=== Problem details ===
What is printed must match, line for line, the records from their first line through the line containing "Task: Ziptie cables", with pictures left out.

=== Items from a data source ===
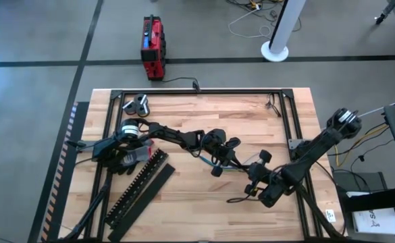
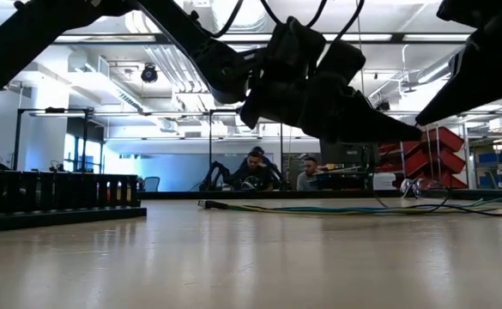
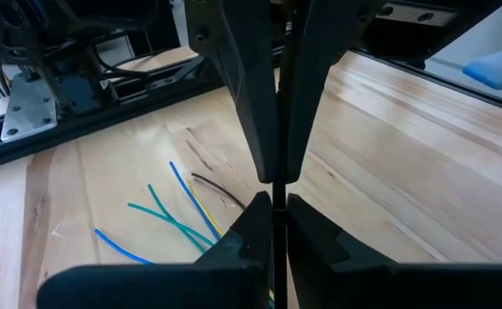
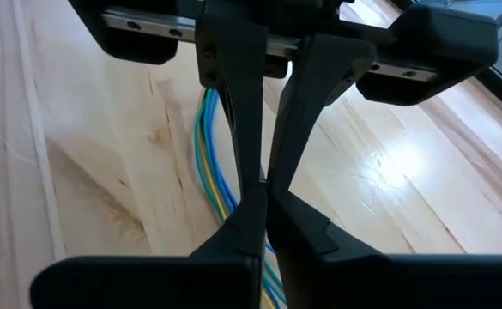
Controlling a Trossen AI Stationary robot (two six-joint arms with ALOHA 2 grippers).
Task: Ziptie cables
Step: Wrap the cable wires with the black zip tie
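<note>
The cables [image 1: 209, 160], thin blue, green, yellow and dark wires, lie flat on the wooden table near its middle. In the low view the cables [image 2: 319, 209] stretch along the tabletop. Their loose ends [image 3: 169, 215] fan out in the left wrist view, and the bundle [image 4: 208, 146] runs behind the fingers in the right wrist view. My left gripper [image 1: 219, 165] [image 3: 272, 196] is shut above the cables' left part. My right gripper [image 1: 252, 177] [image 4: 264, 184] is shut above their right part. In the low view both dark grippers [image 2: 345, 112] hang clear of the table.
A black comb-toothed duct [image 1: 142, 183] and its flat lid [image 1: 146, 201] lie at the front left; the duct [image 2: 53, 193] also shows in the low view. A dark metal frame [image 1: 197, 91] rims the table. A red box [image 1: 152, 47] sits on the floor beyond. People [image 2: 259, 170] sit far behind.
</note>
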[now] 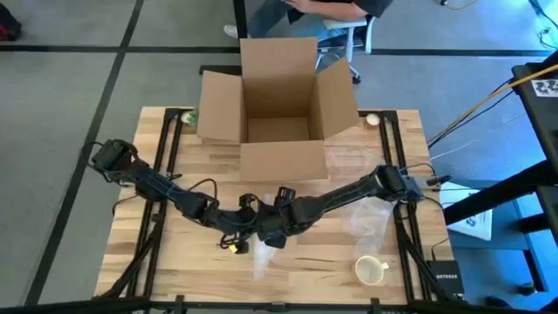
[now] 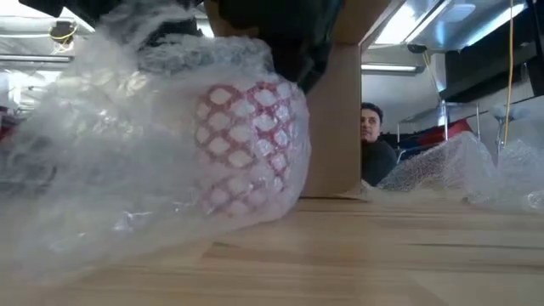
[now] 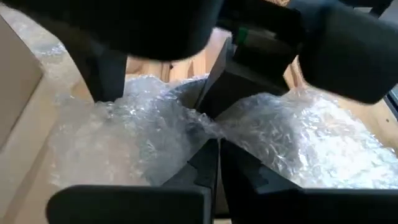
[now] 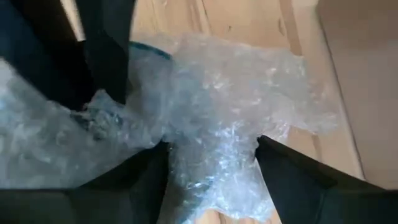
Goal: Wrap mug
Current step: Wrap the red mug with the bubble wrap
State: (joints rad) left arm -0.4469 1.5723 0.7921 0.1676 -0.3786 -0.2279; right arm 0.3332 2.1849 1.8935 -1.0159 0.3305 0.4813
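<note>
Clear bubble wrap [image 2: 144, 144] bundled round a red-patterned mug [image 2: 246, 149] at the table's [image 1: 331, 270] front middle, before the cardboard box [image 1: 277, 109]; left gripper [image 3: 208, 140] reaching in low from the left, fingers pinched on the wrap; right gripper [image 4: 211, 162] stretched in from the right, fingers spread wide astride the bundle; white mug [image 1: 371, 270] apart, front right.

Crowded at mid-surface [image 1: 174, 253]: both arms meet over a bubble-wrapped bundle [image 2: 246, 144], blocking passage there. Open cardboard box [image 1: 279, 113] fills the far middle. Loose bubble wrap [image 1: 370, 218] and a white mug [image 1: 371, 270] occupy the right near corner. Bare boards along the left near edge.
</note>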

=== Solution for this task ===
Controlling a Trossen AI Stationary robot (two six-joint arms with ALOHA 2 grippers).
Task: Ziptie cables

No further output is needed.